Friday, August 5, 2011

No Time for Humble Pie

Most people that know me find out pretty quickly that I like to be good at stuff. I like to be organized, I like things clean, I have a system for everything, and I like to feel in control, even if everything is chaos. I've managed to rise to many challenges by employing my many methods of organization. I educate myself, I read everything I can find, I consult with lots of people to understand better, I talk through stuff and teach it to other people so I can really fully understand it. I create a system, lists, databases, computer programs, groups, support systems. This has worked for all of my undergrad classes, a stressful masters program, my wedding, other people's weddings, and my pregnancy.

But babies are different. Today was one of those days that reminded me that I can't be good at everything, and that I can't have things on my terms. For some reason Charlotte just decided today and yesterday that she wasn't going to sleep and that she was going to fuss and spit up constantly. I've gone through every single one of my 18 burp cloths in the last two days. There is no system of feeding or laundry, or changing that is consistent. No book can convince my 6-week-old to stay latched longer or sleep more. I can't get her to do anything that is convenient or predictable. This has me thrown for a loop! Usually I can at least convince other people to meet me half way to an arrangement that is somewhat comfortable for me. I have no power here.

I had intended to spend my day today going through more of our stuff and packing, perhaps cleaning and putting laundry away. I don't feel "okay" if things are in disarray. Instead I spent the day in my recliner in my spit-up-soaked pajamas wishing I had the energy to even make myself a meal. Luckily I had a tray of chocolates to sustain me until around 2 this afternoon. I've never felt so utterly defeated in my entire life...and I've had some pretty low points before. I considered myself fairly patient before, but being a parent has pushed me to a whole new level. I feel my death grip on my sense of "normality" being broken little by little. I hate how out of control I feel. I'm sure my tears and sobs aren't just a sign a stress but also a form of mourning. I have to learn to let go of what feels like "okay" and it's hard when you spend such a huge amount of time establishing it.

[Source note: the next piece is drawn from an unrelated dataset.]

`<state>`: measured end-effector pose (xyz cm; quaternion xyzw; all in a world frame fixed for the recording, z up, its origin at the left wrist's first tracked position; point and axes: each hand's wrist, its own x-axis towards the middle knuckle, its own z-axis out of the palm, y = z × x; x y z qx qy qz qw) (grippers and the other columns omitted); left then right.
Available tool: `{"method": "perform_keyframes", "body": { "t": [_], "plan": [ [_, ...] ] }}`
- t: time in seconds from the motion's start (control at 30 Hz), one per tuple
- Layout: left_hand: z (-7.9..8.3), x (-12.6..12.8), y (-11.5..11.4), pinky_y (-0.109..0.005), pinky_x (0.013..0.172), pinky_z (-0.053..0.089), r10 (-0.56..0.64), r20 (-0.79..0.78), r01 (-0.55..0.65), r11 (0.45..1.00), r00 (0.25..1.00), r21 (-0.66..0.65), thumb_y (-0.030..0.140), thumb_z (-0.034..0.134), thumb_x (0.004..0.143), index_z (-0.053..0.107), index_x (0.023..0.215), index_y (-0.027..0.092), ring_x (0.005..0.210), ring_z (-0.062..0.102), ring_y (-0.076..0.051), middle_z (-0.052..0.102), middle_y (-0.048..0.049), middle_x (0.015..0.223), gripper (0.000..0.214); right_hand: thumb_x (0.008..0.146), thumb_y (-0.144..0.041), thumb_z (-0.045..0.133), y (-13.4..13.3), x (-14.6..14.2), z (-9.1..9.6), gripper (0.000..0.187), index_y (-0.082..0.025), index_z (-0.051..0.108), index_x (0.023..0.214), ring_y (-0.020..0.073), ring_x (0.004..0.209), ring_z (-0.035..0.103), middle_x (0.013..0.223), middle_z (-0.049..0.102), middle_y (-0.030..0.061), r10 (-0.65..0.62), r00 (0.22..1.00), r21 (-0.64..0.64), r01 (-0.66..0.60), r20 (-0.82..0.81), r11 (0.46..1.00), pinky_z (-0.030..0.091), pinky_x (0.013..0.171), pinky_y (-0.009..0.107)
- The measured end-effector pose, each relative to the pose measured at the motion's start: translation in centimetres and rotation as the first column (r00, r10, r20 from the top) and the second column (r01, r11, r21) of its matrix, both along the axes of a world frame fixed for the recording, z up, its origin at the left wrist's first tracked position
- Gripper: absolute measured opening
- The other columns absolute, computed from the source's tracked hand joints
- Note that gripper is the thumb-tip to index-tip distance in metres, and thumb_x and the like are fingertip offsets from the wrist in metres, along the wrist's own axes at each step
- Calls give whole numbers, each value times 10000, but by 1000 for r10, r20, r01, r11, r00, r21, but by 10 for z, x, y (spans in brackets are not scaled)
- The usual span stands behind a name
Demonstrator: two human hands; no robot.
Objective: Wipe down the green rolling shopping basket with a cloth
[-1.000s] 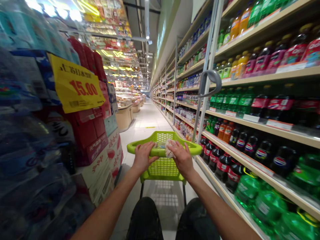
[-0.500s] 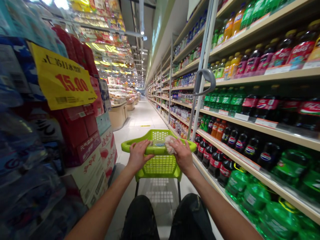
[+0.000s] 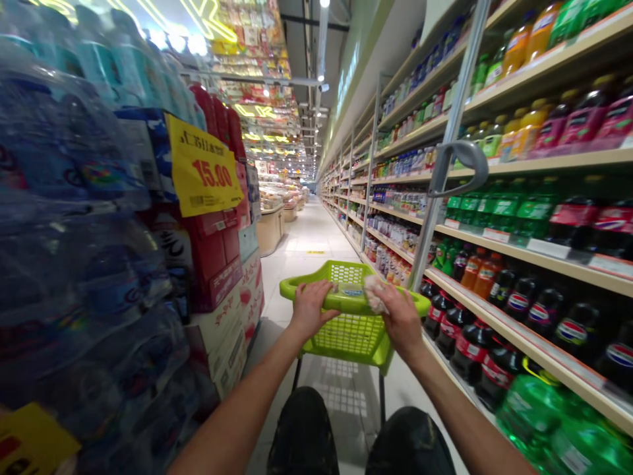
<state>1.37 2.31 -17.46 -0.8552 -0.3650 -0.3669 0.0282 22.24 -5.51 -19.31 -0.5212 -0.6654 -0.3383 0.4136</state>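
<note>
A lime-green shopping cart point(image 3: 346, 333) stands before my knees, its mesh basket facing me and its dark legs on the tiles. My left hand point(image 3: 311, 309) grips the left part of its handle, fingers over the top and thumb underneath. On the right part of the handle, my right hand point(image 3: 401, 323) is closed on a crumpled whitish cloth point(image 3: 376, 294), pressed against the green plastic. A small label point(image 3: 353, 292) shows on the handle between my hands.
Drink shelves point(image 3: 544, 260) line the right side. A grey loop handle point(image 3: 457, 168) sticks out beside a shelf post. Close on my left rise stacked drink boxes point(image 3: 215, 251) and wrapped bottles point(image 3: 106, 264), with a yellow price sign point(image 3: 205, 168). The tiled aisle point(image 3: 306, 227) runs ahead.
My view has swung left, so the cart, hands and shelves appear farther right. More of the wrapped bottles shows at left. Both hands keep their hold.
</note>
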Motion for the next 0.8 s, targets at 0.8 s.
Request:
{"method": "perform_keyframes", "body": {
  "t": [0.8],
  "plan": [
    [17,29,9,-552,1053,227,27,86,-17,993,996,-114,314,606,751,394,1282,229,1259,345,-287,400,-95,1366,578,828,-172,435,68,28,4,307,-184,583,1096,221,869,593,1052,650,81,-137,987,-18,136,-83,991,424,786,342]
  ]
}}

If I seem extra preachy lately, be patient with me. It's probably a symptom of my trying to validate what feel like incredibly lacking parenting skills. I know I'm probably better than I think I am. My baby girl is still thriving and doing all the things she's supposed to do. It's just a huge adjustment for me to have to do it her way instead of my own.

1 comment:

  1. I can totally relate to this blog post.
    I hit this point with d'Artagnan when he was 15 months old and spent the next 6 months trying everything on the planet and begging and pleading for him to just fit into my defention of normal.
    And he wouldn't. And he didn't. And he still isn't. And I realized I was the one who needed to change.
    Each kid is different, try to learn from her. They teach you a lot about life without having lived very long. You'll be the expert at being Charlotte's mom, and that's what's important.

    And try to eat healthy! It's hard to find time but the sugar crashes will make everything seem worse!